Assigned task> Beginning with the line that contains "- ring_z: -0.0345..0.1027" and ending with the line that contains "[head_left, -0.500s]", reproduce the lines of the entries below exactly, omitting pictures.

:: Data to examine ::

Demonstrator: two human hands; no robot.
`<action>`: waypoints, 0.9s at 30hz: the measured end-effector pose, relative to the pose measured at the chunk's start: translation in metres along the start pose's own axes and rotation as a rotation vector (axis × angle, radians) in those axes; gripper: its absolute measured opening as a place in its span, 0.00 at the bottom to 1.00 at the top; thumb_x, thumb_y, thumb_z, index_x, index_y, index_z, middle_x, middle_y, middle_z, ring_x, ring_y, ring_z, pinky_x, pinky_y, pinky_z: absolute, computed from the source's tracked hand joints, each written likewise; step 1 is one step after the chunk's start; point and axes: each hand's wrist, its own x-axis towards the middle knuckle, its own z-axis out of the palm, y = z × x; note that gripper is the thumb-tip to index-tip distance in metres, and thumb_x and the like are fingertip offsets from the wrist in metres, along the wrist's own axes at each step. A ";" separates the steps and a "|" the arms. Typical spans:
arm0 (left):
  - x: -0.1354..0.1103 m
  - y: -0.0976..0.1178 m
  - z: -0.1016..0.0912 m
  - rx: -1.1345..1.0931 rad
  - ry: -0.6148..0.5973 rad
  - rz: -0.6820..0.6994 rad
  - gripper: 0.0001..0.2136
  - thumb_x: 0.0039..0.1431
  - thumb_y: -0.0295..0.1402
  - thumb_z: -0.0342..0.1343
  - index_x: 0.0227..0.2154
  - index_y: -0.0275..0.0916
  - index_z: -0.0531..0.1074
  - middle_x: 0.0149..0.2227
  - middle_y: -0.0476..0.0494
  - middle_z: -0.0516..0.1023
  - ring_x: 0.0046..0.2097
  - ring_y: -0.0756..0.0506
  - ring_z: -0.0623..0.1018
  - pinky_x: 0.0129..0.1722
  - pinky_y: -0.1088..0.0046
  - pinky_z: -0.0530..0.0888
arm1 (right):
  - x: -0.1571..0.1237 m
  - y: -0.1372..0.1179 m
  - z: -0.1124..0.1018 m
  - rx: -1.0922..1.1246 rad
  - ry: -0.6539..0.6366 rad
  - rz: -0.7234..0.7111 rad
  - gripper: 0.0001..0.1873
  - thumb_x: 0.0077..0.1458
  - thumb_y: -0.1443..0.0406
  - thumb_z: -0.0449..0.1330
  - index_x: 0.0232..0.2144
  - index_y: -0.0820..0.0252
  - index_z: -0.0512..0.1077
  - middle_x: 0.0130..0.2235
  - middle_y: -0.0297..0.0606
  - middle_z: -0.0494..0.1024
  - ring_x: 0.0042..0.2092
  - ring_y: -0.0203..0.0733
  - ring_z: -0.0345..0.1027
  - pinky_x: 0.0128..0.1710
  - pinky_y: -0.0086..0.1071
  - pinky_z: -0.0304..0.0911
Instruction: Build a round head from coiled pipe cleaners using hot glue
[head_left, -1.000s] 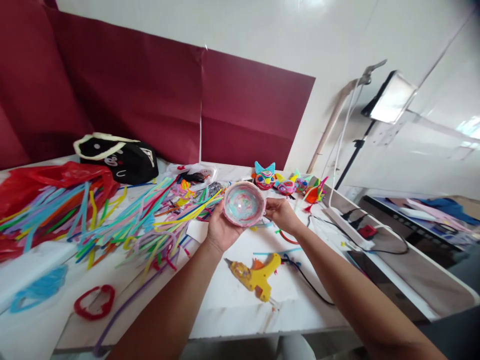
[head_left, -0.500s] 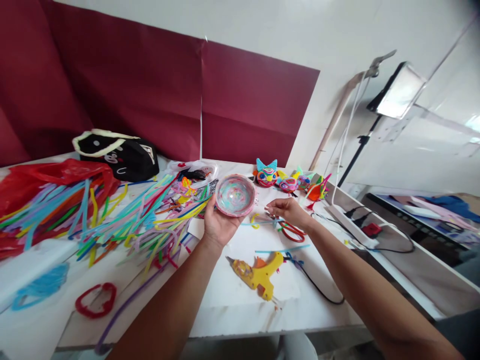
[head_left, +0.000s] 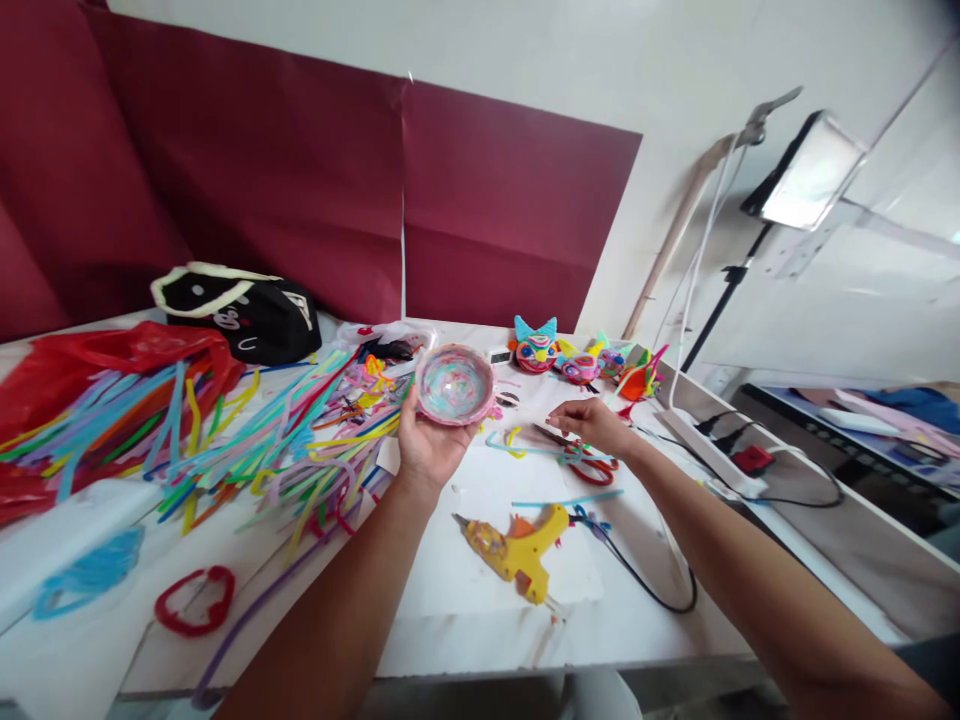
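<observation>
My left hand holds a small round bowl from below and from its left side. The bowl is tilted so its inside faces me, mottled pink, turquoise and white, with small pink bits on the right of its rim. My right hand is to the right of the bowl, apart from it, with fingertips drawn together in a pinch; anything between them is too small to tell. Just under that hand lie red-handled scissors on the table. Nearer me rests a yellow hot glue gun, nozzle to the left.
Many coloured pipe cleaners and a red plastic bag cover the left side. Behind stand a black pouch and colourful craft figures. A power strip and a lamp are at the right.
The bowl and my left hand have moved slightly left. My right hand has shifted a little to the right, so the gap between it and the bowl is wider.
</observation>
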 end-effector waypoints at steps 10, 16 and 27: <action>0.002 0.005 -0.001 -0.011 0.008 0.051 0.25 0.59 0.49 0.49 0.53 0.38 0.68 0.53 0.35 0.75 0.54 0.36 0.75 0.48 0.56 0.76 | 0.001 0.011 0.008 -0.321 -0.147 -0.003 0.14 0.50 0.56 0.61 0.33 0.61 0.77 0.30 0.38 0.78 0.30 0.38 0.68 0.31 0.29 0.60; 0.001 0.002 -0.001 -0.025 -0.011 0.019 0.25 0.59 0.49 0.50 0.54 0.39 0.67 0.53 0.35 0.75 0.54 0.35 0.74 0.47 0.55 0.76 | 0.021 0.005 0.031 -0.547 -0.185 0.035 0.04 0.44 0.71 0.64 0.25 0.59 0.77 0.30 0.40 0.79 0.35 0.43 0.72 0.34 0.29 0.60; -0.006 -0.009 0.001 0.053 -0.024 -0.119 0.25 0.59 0.45 0.52 0.57 0.42 0.64 0.53 0.36 0.75 0.56 0.34 0.73 0.51 0.48 0.72 | 0.040 -0.042 0.018 -0.247 0.204 -0.091 0.10 0.58 0.63 0.56 0.38 0.60 0.76 0.41 0.43 0.81 0.42 0.46 0.75 0.42 0.37 0.67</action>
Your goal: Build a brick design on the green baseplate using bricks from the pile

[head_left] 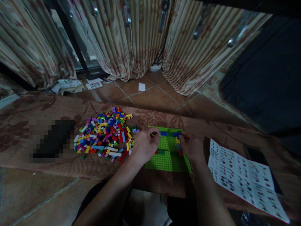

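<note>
Left hand (146,145) and right hand (192,147) have fingers curled at opposite ends of a blue brick row (164,133); whether either pinches a brick cannot be told. The row lies between the fingertips, long axis running left to right, neither hand clearly nearer, near the far edge of a green baseplate (166,165). Loose bricks (103,137) heap leftward; a printed sheet (244,174) lies right.
</note>
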Demonstrator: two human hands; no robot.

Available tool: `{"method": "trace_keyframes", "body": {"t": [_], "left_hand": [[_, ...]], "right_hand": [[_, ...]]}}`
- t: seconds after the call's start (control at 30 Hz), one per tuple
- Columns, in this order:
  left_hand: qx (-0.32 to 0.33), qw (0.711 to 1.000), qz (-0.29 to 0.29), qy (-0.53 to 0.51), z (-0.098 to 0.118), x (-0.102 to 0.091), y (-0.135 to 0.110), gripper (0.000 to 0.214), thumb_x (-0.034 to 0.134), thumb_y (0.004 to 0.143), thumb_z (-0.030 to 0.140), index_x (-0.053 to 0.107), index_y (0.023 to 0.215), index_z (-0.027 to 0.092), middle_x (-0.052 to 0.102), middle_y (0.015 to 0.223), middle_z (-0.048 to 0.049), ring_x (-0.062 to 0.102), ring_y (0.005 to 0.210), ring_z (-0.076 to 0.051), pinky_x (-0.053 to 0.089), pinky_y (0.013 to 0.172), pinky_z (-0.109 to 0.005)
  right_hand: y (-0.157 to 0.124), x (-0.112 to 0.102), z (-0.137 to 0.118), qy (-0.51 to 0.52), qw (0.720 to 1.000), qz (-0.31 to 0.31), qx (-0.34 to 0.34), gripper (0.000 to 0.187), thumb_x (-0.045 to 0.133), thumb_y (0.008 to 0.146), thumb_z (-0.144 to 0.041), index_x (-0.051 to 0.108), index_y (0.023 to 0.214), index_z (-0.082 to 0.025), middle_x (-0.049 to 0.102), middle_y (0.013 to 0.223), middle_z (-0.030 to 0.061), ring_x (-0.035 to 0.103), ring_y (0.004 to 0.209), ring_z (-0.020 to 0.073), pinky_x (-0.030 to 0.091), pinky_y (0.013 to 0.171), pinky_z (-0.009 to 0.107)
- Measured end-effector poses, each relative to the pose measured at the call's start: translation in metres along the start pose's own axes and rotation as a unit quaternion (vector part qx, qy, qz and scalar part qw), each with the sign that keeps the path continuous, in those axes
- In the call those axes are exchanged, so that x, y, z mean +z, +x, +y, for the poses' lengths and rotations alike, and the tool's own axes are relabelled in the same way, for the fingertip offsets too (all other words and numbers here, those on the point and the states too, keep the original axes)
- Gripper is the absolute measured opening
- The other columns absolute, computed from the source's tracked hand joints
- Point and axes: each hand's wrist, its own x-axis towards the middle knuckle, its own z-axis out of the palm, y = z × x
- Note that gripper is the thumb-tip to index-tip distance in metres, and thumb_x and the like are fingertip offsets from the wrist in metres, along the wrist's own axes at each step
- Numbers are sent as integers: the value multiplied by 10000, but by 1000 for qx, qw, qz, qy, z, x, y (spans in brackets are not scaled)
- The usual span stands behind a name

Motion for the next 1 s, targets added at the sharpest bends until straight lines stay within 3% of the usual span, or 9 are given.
{"method": "trace_keyframes", "body": {"t": [0.2, 0.4, 1.0], "left_hand": [[6, 1000, 2, 2, 1, 0, -1, 227, 559, 857, 244, 724, 1001, 187, 729, 831, -27, 632, 685, -151, 483, 655, -261], [0, 1000, -2, 15, 3, -2, -1, 233, 558, 861, 244, 726, 1016, 199, 721, 802, -24, 639, 708, -165, 497, 686, -281], [6, 1000, 8, 16, 4, -3, -3, 214, 552, 865, 228, 723, 992, 200, 735, 854, -37, 659, 748, -173, 527, 761, -319]], "right_hand": [[5, -2, 5, 1, 999, 29, 28, 358, 451, 902, -352, 720, 1085, -202, 732, 871, 95, 657, 777, 224, 464, 710, 318], [7, 5, 6, 15, 1000, 25, -5, 383, 465, 885, -400, 721, 1087, -201, 731, 884, 95, 659, 810, 242, 476, 738, 345], [9, 17, 18, 109, 994, 22, -8, 328, 544, 831, -370, 750, 1019, -198, 751, 921, 89, 681, 855, 240, 511, 796, 344]]}}
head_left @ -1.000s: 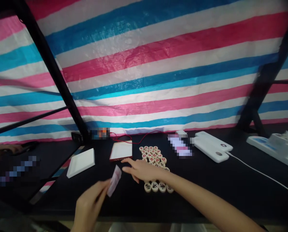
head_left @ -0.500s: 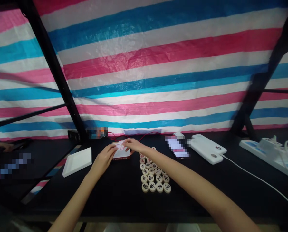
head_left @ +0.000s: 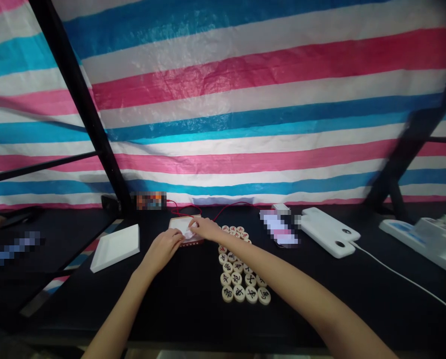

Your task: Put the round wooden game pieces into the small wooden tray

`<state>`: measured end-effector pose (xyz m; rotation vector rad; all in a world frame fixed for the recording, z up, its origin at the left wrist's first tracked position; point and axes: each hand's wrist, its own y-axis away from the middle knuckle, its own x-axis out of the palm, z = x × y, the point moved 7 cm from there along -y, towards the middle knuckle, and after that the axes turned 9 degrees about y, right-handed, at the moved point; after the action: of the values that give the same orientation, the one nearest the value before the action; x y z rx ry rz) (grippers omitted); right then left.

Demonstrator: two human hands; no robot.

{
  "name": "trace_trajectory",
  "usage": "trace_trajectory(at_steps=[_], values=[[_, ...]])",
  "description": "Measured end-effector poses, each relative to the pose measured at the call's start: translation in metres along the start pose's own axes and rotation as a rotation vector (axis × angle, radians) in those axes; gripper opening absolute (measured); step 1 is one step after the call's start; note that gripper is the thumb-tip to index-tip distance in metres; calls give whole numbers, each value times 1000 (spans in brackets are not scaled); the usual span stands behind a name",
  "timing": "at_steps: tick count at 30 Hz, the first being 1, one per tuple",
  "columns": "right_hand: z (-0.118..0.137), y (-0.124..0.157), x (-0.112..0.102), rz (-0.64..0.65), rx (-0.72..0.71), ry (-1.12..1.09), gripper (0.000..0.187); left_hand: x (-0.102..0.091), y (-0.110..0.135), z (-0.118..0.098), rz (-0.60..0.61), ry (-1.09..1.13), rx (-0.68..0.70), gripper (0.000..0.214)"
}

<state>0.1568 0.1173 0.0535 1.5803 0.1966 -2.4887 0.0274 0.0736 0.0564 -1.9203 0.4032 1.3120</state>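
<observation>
Both my hands reach over a shallow red-edged white box [head_left: 178, 223] near the back of the black table. My left hand [head_left: 163, 249] and my right hand [head_left: 204, 228] press a folded pink-and-white paper [head_left: 188, 232] down into the box, fingers pinched on it. Right of the box, several round wooden chess pieces [head_left: 241, 271] with red and black characters lie in rows under my right forearm.
A white lid [head_left: 116, 247] lies left of the box. A phone [head_left: 279, 227], a white device [head_left: 330, 232] with a white cable, and a power strip [head_left: 425, 237] sit to the right. Black frame posts [head_left: 81, 104] and a striped tarp stand behind.
My left hand carried the folded paper from the table's front up to the box, my right hand joined it, and both lowered the paper into the box.
</observation>
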Motion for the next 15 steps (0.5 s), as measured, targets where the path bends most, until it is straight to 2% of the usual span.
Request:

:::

Response to this exercise>
  - ring_z: -0.0345..0.1027
  - pinky_x: 0.0128..0.1710
  - pinky_y: -0.0086..0.1071
  - pinky_z: -0.0304..0.0911
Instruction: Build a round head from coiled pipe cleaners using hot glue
[head_left, -1.000s] 
[head_left, -0.500s] 

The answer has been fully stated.